◆ Aim of the task: Among the records below, find the line that has "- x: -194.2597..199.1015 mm"; from there, give the lines again exactly, and stop after the line that has "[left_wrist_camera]".

[Records from a collection]
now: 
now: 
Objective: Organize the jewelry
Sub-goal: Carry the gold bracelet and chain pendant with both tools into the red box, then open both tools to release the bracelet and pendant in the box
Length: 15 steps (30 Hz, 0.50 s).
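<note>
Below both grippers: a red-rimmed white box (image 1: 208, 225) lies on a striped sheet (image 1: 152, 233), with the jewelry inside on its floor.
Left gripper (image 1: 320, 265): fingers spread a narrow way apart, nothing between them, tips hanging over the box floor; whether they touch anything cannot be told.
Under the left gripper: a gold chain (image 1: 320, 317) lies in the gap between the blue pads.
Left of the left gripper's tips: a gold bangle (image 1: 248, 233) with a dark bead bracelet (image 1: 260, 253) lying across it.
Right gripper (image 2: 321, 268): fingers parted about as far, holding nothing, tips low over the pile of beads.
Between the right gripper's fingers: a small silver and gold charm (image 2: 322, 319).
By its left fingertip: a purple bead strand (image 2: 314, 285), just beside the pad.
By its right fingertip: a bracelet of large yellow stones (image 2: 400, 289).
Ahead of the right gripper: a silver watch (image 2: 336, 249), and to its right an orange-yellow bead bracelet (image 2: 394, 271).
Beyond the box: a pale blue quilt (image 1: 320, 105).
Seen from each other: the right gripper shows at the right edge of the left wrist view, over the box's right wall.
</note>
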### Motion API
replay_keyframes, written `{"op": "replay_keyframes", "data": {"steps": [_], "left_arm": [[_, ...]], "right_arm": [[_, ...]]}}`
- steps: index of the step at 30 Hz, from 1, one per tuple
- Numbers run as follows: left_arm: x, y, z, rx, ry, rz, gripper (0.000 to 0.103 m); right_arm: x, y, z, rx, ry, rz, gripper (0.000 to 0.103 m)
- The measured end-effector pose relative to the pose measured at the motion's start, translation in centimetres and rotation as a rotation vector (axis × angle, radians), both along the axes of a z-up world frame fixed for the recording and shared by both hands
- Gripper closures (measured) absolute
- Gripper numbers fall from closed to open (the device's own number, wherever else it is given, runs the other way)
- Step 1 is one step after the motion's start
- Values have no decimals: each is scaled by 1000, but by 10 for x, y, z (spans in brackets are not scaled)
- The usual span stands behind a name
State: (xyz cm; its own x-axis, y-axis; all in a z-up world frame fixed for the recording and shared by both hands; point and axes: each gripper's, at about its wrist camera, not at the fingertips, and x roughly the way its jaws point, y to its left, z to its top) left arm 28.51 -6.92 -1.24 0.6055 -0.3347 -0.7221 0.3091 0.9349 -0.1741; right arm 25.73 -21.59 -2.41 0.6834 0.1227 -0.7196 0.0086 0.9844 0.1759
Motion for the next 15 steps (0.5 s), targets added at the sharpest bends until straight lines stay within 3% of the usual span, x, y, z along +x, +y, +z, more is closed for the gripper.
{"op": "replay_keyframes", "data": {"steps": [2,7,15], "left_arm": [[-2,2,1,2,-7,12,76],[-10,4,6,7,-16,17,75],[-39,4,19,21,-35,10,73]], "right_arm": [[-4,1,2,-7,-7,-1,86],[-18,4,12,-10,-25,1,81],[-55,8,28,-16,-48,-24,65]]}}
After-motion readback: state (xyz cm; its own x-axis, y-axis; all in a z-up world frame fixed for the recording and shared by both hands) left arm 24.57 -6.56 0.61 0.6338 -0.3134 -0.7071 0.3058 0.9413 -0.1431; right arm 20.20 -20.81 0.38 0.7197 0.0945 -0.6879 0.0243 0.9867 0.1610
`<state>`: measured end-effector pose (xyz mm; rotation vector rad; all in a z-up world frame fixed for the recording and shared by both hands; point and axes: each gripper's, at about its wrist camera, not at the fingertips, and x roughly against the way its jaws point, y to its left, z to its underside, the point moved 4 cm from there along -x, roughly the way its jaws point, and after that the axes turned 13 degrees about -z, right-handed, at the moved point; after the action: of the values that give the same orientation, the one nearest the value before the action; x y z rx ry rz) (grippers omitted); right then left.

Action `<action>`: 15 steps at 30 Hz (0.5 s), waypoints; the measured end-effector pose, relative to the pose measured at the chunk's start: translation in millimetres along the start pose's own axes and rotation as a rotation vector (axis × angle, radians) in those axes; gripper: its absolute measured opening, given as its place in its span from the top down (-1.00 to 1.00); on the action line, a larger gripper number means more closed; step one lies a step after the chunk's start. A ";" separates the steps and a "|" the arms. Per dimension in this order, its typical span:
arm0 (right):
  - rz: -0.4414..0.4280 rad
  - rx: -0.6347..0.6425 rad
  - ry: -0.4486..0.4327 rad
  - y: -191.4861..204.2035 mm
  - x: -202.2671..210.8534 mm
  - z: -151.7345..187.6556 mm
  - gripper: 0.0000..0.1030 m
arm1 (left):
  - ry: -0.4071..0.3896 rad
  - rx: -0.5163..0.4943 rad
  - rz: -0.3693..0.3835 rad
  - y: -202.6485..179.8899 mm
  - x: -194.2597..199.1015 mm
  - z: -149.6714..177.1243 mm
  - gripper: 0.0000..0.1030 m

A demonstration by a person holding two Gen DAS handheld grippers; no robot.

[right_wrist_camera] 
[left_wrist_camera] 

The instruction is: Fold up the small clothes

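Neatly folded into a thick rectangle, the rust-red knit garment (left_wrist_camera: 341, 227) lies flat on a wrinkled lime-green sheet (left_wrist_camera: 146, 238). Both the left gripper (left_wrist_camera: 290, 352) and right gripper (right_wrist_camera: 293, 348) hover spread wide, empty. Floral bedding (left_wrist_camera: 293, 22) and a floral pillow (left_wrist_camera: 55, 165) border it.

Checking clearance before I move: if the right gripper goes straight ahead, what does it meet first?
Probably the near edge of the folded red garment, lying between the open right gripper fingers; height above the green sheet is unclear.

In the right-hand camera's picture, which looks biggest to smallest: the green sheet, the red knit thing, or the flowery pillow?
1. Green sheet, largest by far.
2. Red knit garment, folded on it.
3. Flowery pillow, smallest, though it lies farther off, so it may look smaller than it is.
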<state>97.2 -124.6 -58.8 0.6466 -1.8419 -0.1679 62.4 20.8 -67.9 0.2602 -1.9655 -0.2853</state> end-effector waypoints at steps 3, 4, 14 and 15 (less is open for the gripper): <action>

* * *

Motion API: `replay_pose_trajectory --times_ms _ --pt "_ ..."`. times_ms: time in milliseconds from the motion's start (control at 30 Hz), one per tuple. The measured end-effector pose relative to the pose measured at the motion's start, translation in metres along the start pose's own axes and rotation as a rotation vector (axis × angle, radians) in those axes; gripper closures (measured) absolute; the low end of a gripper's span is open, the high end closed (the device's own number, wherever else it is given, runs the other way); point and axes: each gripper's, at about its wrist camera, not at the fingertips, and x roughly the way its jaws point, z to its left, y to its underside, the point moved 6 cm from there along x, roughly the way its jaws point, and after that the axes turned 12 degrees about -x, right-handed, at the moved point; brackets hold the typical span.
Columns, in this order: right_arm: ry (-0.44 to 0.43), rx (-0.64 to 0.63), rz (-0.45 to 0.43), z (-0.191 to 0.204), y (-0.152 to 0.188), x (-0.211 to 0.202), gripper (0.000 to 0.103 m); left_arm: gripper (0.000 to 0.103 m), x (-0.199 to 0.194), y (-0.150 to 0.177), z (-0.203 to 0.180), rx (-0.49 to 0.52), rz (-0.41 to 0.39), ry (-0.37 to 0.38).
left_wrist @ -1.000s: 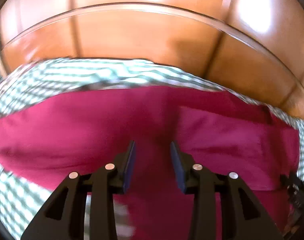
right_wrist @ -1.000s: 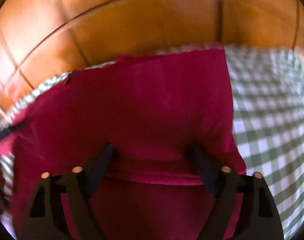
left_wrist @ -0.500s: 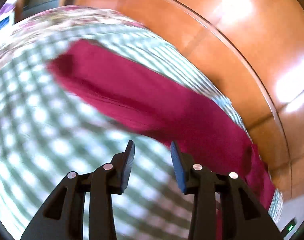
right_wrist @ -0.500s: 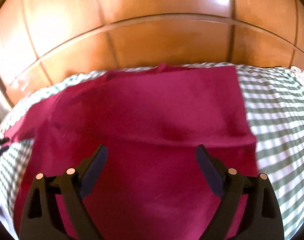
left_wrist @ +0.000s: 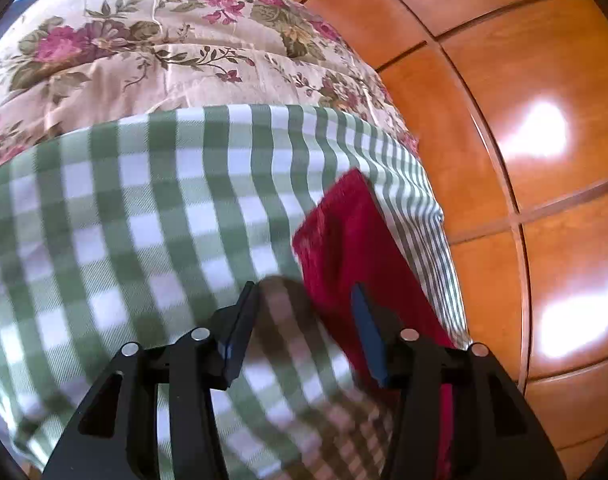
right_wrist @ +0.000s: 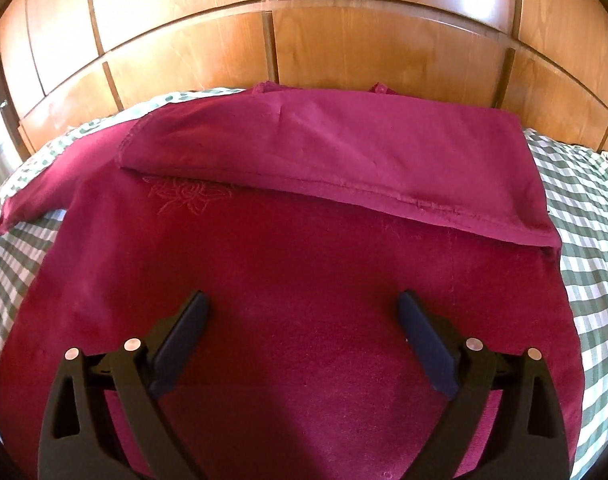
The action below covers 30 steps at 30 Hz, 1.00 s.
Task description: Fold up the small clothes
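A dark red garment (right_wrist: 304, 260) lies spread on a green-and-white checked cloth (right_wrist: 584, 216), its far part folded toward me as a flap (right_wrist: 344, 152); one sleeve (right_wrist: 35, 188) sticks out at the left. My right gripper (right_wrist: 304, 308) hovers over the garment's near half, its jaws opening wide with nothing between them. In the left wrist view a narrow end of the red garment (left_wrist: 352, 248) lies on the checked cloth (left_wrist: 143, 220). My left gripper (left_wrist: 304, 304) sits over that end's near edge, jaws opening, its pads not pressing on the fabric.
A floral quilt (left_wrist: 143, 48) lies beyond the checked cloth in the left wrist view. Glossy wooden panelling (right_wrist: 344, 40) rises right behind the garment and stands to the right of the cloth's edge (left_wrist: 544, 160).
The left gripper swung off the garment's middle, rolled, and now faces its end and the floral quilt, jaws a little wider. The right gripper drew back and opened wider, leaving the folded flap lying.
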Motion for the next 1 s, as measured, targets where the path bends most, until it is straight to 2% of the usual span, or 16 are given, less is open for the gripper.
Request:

◆ Answer to this problem:
  - x: -194.2597..199.1015 mm
  - z: -149.6714..177.1243 mm
  - gripper: 0.0000..0.1030 m

A demonstration by a person holding two Gen DAS handheld grippers; no robot.

[right_wrist_camera] 
[left_wrist_camera] 

This finishes the response to the exercise.